Lord Abbett Portfolio Manager Thomas O’Halloran discusses the trends that have enabled large-scale remote collaboration and learning during the COVID-19 pandemic. First of two parts.



VOICEOVER: Welcome to Lord Abbett’s Market Update. I’m Tony Fisher.

*music hits*


The work from home businesses are all riding the tailwinds of the technology revolution, specifically the phenomenon of conquering distance, space, and time.

VOICEOVER: Are you listening to this podcast in the comfort of your home office? If so, you may be part of a growing cohort of people now working from home during the pandemic. What are the investment implications of this momentous shift? We’ll examine the topic in the first installment of this two-part podcast, which features a wide-ranging conversation with Lord Abbett Partner Thomas O’Halloran, who heads the Firm’s Innovation Growth Equity team. We’ll kick things off with a question from Lord Abbett Digital Editor Will Andrews.

*audio ends*

Will Andrews: Tom, you said that one of the most important issues in the equity market today is whether work from home, or WFH, stocks will continue to outperform cyclical stocks, or whether we're in store for a big reversal of this trend? So which do you prefer: WFH stocks? Cyclical stocks?
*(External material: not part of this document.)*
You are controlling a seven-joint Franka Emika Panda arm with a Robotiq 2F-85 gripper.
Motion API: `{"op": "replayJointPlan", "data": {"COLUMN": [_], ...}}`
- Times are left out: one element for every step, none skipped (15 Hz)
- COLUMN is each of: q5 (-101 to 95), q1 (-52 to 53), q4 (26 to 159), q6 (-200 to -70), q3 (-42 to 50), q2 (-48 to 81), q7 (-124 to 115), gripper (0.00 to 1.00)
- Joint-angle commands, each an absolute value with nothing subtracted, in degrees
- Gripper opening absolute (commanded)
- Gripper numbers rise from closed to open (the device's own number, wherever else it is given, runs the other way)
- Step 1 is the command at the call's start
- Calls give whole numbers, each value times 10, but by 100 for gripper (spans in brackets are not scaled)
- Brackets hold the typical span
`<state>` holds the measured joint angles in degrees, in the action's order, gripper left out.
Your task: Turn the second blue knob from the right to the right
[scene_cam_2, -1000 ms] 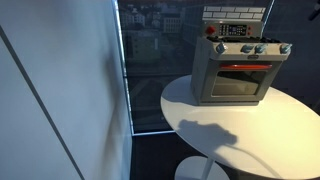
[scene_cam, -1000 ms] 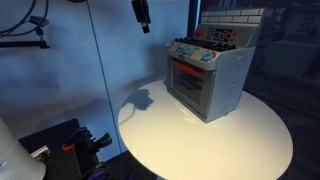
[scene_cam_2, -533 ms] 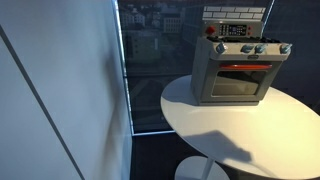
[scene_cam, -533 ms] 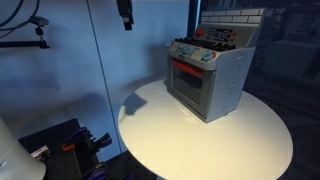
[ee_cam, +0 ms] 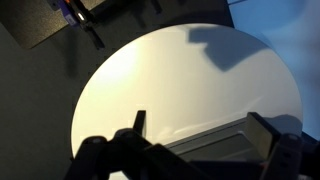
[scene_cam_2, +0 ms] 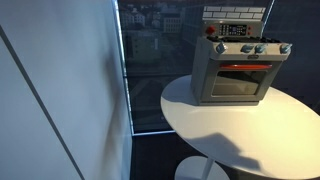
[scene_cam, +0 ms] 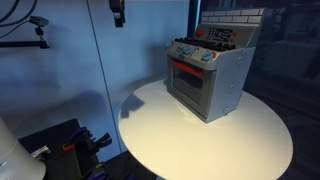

Thomas O’Halloran: Well, as innovation growth investors, we prefer the work from home stocks. We think that they're posed to outperform dramatically over the intermediate term and the long term. Their outperformance has been significant since the onset of COVID-19. So one has to be open to the possibility that there could be a reversal of this trend. And there are reasons to be bulls-- and bears-- on WFH stocks. But we're holding what we have and think that the outlook is quite good for them.

Andrews: What do you mean by the “WFH stocks"? Maybe give us a definition of those stocks that are most benefiting from that trend?

O’Halloran: By "work from home" we mean a very broad-based term. These are companies that are enabling and benefiting by the movement of commerce, communication, and collaboration to more dispersed locations. Associated with this is the dramatic reduction in the need for physical movement of people to central locations to engage in these activities.

The work from home companies tend to be clustered in areas such as e-commerce, cloud computing, and social networks. And many of these span different industries. For an example, specialized telephony software not only enables better work communication, it also is now replacing trips to health care providers through telemedicine.

The key is that the work from home businesses are all riding the tailwinds of the technology revolution, specifically the phenomenon of conquering distance, space, and time. And all of this is very deflationary because the use of physical energy and goods is being reduced. All of this is also very destructive, leaving many old businesses in grave danger of extinction.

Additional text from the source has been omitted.